The Brexit saga continued to add volatility to the British pound. Negotiations between Prime Minister May and Brussels have been slow. In addition to this, there seems to be internal squabbling within May’s Conservative Party on the terms in which Brexit should be applied. The volatility of the pound is likely to remain elevated as the Brexit deadline approaches. Equities in the US continued its upward trend with the S&P500 postings its sixth consecutive monthly gain. Important to note is that this upward trend in equities has been confined to the US with broader equity indices outside the US performing quite tepidly during 2018.
Portfolio overview The investment environment remains challenging. Risks remain from more aggressive US Fed monetary policy tightening and quantitative tightening in Europe, while locally we face policy uncertainty around land and mining reform, political risk, a constrained fiscus and subsequent impact on the rand. The risk premia that SA government bonds trade at is unlikely to unwind in the near term and under certain conditions could extend even further. Risk management seems prudent in the current context.
The portfolio will invest across the full spectrum of South African fixed income assets which include government bonds, inflation-linked bonds, corporate bonds, listed property, preference shares and money market instruments. This portfolio will be managed in accordance with regulations governing pension funds. The investment manager will also be allowed to invest in financial instruments (derivatives) as allowed by the Act from time to time in order to achieve its investment objective. This is an institutional portfolio, which will form part of a multi manager solution.
Apart from the above, the portfolio may also invest in participatory interests of portfolios of collective investment schemes registered in the Republic of South Africa or of participatory interest in collective investment schemes or other similar schemes operated in territories with a regulatory environment which is to the satisfaction of the manager and the trustee of a sufficient standard to provide for investor protection which is at least equivalent to that in South Africa.
The Trustee shall ensure that the investment policy set out in the preceding clauses are adhered to; provided that nothing contained in this clause shall preclude the Manager from varying the proportions of securities in terms of changing economic factors or market conditions or from retaining cash in the portfolio and/or placing cash on deposit.
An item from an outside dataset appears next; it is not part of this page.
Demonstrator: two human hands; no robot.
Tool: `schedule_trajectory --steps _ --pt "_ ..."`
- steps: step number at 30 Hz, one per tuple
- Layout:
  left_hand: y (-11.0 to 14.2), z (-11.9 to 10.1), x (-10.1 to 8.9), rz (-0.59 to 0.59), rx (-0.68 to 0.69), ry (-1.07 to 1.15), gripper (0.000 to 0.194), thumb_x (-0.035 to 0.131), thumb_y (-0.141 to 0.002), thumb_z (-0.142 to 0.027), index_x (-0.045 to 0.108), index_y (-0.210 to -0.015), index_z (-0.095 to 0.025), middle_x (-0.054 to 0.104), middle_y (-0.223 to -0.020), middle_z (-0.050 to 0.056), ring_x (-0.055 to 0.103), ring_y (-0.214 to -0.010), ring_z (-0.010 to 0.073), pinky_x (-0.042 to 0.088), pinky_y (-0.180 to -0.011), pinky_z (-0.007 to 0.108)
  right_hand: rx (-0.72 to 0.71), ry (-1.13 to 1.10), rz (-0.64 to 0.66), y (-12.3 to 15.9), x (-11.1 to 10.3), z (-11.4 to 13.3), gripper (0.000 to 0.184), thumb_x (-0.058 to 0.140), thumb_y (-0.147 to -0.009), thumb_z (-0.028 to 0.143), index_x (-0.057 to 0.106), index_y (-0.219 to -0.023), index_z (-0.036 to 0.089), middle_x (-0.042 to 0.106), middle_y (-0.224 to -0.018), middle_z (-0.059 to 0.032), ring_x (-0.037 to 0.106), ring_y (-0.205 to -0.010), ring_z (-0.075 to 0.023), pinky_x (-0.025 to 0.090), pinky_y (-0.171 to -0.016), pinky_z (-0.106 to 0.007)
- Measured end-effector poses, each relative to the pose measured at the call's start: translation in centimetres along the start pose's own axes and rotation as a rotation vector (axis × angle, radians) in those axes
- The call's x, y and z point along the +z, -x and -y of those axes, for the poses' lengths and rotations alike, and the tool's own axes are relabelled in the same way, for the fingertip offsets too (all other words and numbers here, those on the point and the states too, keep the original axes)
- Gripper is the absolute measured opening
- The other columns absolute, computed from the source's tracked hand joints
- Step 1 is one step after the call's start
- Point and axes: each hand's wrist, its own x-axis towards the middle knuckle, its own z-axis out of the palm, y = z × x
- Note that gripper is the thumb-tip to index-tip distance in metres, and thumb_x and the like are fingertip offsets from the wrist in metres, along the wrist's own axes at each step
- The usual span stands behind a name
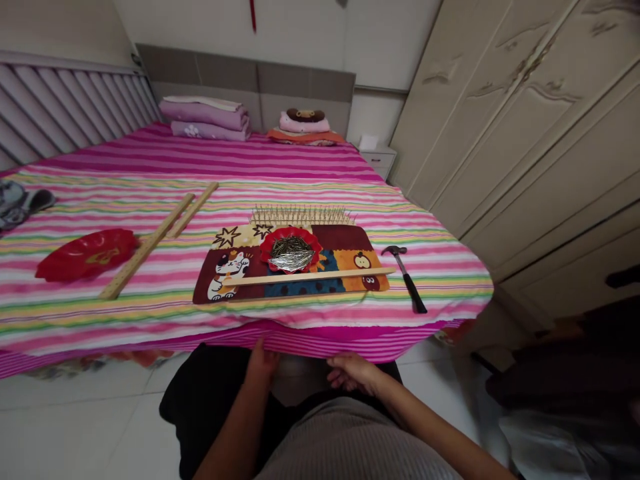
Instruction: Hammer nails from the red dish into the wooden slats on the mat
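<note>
My left hand [263, 363] is low by my knee at the bed's front edge, its thumb raised and its fingers partly hidden, holding nothing that shows. Close to the same edge, my right hand [353, 372] has loosely bent fingers, apart and without anything in them. In front of both, a bare wooden strip [310, 277] lies across a patterned mat [337, 239]. Behind the strip, a red scalloped bowl [267, 250] holds many nails [290, 255]. Beyond it are wooden strips with nails standing upright [303, 215]. A black-handled claw hammer [411, 283] lies to the right of the mat.
A red dish [87, 255] sits on the left of the striped sheet [165, 317], beside two wooden strips [150, 247]. Grey cloth items [20, 203] lie farther left. Folded bedding [207, 120] is stacked by the headboard [210, 77]. A wardrobe [500, 127] stands to the right.
</note>
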Motion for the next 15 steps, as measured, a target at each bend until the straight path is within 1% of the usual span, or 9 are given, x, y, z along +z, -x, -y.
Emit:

The Manager shall be permitted to invest on behalf of the Sanlam Multi Managed Institutional Prudential Income Provider Fund One in offshore investments as legislation permits.
For the purpose of this portfolio, the manager shall reserve the right to close the portfolio to new investors on a date determined by the Manager. This will be done in order to be able to manage the portfolio in accordance with its mandate. The Manager may, once a portfolio has been closed, open that portfolio again to new investors on a date determined by the Manager.